» **How to complete this task**:
Using the data beneath this instruction, retype only the lines from the one that contains "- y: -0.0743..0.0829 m" down to the one that contains "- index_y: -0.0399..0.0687", both included, exactly as they appear.

» **Supplied data**:
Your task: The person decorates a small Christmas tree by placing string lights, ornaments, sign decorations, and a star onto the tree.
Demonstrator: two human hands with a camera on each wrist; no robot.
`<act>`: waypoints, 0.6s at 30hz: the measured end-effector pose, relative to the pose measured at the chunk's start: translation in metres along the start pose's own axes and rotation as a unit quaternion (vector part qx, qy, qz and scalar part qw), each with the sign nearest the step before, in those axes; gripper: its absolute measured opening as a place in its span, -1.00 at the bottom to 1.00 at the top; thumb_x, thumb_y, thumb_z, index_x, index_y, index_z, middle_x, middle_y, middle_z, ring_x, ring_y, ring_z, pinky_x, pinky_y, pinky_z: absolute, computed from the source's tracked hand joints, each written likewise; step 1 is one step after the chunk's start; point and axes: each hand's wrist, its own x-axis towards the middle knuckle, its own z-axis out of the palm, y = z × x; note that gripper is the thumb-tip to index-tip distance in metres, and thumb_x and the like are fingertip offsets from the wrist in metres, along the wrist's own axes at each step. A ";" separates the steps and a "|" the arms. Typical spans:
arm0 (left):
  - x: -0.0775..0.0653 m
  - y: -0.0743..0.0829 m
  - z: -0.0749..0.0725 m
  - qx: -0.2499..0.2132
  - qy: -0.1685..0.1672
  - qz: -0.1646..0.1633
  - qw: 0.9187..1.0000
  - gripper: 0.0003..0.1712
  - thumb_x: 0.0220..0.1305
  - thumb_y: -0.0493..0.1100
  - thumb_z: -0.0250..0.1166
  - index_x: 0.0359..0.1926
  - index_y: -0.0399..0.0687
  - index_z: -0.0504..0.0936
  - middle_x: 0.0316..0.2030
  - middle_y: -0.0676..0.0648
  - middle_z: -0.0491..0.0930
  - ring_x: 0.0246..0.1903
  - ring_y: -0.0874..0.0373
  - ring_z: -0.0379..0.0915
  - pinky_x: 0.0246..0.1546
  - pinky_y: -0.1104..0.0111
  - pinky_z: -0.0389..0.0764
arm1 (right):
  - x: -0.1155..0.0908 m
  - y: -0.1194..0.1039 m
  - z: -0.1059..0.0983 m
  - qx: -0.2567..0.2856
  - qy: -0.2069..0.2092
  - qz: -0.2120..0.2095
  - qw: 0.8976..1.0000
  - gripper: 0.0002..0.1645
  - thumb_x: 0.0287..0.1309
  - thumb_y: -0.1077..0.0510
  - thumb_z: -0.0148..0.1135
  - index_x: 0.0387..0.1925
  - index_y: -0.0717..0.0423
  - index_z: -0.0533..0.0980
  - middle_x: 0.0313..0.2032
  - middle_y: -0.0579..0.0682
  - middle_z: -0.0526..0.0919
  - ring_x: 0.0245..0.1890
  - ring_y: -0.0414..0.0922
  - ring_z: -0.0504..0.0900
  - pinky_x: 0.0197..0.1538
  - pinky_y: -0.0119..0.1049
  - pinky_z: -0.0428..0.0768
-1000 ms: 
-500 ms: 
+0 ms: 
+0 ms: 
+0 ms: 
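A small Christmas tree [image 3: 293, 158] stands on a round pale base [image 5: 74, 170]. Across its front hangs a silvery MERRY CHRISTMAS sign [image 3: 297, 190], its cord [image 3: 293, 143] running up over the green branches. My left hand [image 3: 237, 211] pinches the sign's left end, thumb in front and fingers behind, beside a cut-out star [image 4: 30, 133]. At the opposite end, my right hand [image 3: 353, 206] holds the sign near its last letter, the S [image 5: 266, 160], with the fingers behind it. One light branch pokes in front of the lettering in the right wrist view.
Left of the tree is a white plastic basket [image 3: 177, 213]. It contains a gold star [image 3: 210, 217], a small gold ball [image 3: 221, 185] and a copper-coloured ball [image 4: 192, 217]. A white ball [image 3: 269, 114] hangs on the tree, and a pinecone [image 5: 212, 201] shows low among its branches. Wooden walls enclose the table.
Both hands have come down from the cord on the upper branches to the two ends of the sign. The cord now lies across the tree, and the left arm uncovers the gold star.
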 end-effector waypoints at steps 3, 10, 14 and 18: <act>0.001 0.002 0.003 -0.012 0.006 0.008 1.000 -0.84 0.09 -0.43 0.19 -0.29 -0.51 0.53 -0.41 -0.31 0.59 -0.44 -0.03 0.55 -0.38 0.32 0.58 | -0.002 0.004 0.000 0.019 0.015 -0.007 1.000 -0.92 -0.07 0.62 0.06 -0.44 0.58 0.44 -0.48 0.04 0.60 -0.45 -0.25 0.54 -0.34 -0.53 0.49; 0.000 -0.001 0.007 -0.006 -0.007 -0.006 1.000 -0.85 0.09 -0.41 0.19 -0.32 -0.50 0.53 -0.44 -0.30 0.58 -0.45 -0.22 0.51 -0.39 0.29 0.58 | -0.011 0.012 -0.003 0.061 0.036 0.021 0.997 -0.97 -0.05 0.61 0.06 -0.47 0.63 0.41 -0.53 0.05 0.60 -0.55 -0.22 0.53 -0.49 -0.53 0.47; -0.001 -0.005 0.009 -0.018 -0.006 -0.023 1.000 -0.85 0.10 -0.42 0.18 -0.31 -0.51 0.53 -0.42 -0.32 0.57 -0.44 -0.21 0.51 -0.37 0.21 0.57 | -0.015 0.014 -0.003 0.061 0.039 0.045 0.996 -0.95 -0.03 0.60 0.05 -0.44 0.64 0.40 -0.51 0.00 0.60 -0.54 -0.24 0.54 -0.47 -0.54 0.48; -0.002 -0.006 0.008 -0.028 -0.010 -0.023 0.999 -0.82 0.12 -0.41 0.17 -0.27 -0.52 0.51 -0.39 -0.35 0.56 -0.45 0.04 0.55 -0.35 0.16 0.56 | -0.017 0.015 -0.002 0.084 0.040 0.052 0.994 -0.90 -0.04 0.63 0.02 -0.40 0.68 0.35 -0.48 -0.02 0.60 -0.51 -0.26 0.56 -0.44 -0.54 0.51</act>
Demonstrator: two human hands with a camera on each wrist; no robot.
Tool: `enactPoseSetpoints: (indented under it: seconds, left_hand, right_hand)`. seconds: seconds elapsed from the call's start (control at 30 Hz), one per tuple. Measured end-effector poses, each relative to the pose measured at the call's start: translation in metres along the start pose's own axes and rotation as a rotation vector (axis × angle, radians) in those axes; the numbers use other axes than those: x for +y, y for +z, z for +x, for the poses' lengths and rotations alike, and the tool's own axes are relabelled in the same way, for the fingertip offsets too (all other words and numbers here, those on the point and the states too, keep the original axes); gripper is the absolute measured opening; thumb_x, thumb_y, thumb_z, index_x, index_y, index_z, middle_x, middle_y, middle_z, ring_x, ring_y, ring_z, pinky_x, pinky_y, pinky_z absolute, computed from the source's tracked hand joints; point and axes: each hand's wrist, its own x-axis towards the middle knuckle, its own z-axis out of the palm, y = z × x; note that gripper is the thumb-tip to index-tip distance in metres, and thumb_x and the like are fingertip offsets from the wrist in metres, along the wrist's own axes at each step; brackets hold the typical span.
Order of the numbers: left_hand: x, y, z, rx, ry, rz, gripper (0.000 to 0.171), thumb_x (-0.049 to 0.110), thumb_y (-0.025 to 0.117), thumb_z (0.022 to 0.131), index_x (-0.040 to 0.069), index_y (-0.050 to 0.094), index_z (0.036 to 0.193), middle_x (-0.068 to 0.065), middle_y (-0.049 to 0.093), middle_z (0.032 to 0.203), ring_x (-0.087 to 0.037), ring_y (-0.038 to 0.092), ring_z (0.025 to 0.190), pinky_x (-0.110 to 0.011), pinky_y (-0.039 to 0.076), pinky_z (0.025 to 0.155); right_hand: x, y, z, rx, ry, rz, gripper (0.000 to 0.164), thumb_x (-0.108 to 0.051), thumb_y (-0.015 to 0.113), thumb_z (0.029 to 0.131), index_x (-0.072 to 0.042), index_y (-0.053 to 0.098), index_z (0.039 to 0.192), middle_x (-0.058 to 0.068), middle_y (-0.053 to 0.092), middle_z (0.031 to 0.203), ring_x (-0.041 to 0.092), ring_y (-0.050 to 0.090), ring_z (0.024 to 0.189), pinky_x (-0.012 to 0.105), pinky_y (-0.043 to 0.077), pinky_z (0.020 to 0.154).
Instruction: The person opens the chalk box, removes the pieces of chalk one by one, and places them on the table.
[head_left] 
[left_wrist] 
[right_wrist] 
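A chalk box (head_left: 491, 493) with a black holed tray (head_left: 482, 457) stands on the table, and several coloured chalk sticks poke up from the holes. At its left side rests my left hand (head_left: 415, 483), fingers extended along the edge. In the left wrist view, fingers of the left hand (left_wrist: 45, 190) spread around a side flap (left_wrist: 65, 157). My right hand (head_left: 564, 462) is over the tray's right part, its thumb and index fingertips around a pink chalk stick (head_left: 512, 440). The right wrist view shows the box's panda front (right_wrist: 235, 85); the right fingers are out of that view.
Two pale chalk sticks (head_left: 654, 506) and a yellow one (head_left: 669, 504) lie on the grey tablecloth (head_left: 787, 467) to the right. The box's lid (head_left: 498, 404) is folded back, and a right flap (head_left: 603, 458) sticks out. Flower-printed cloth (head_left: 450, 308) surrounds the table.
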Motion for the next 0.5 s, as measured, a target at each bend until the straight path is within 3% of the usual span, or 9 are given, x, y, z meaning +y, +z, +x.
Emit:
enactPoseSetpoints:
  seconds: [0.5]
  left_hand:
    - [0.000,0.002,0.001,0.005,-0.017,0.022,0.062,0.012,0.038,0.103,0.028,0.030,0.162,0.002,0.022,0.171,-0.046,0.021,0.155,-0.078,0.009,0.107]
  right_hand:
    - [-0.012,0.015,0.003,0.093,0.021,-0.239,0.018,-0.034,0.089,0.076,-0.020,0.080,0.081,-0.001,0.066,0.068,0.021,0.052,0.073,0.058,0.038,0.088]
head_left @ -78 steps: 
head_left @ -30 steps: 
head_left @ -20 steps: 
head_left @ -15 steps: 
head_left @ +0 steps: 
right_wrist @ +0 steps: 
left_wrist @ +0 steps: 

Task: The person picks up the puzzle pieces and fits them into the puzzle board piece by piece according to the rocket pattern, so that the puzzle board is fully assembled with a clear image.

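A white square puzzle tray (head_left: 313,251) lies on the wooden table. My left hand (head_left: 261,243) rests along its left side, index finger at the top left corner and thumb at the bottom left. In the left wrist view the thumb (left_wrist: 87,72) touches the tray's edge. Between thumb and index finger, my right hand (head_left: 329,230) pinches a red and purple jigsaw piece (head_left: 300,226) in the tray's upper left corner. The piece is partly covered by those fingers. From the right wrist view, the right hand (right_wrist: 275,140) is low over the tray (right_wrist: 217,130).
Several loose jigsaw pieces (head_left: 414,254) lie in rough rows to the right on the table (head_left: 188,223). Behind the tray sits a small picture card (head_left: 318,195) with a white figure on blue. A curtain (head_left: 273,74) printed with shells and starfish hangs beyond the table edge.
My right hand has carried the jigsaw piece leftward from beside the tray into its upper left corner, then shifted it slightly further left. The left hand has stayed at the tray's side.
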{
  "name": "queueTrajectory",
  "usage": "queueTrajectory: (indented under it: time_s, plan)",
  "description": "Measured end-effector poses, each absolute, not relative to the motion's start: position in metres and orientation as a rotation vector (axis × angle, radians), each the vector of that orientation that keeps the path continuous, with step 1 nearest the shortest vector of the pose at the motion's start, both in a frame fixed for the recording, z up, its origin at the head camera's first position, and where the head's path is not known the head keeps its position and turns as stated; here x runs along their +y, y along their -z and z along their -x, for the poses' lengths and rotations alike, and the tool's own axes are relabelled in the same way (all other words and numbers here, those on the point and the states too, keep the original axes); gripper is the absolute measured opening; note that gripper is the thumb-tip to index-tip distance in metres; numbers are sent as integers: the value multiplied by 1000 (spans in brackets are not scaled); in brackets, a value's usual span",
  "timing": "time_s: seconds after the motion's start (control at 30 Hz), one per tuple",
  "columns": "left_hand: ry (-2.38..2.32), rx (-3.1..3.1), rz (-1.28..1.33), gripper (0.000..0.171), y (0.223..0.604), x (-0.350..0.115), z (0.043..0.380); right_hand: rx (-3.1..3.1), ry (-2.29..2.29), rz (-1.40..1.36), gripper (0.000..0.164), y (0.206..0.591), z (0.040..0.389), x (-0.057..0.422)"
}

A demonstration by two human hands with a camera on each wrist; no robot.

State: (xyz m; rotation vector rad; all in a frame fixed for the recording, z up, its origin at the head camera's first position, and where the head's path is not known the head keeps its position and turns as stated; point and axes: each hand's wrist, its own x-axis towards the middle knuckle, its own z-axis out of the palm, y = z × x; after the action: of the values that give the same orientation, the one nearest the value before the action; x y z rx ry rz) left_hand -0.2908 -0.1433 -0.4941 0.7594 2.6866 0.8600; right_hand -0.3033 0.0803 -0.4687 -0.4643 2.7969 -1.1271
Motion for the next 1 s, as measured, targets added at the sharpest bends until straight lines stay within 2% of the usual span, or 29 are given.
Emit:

» **Task output**:
  - y: -0.0743..0.0829 m
  - z: -0.0749..0.0725 m
  - qx: -0.2499..0.2132
  - qy: -0.1685..0.1672
  - qz: -0.1646..0.1633
  - qw: 0.9187..1.0000
  - gripper: 0.0003..0.1712
  - thumb_x: 0.0220..0.1305
  - thumb_y: -0.0493..0.1100
  - thumb_z: -0.0250..0.1166
  - index_x: 0.0359..0.1926
  - index_y: -0.0399..0.0687

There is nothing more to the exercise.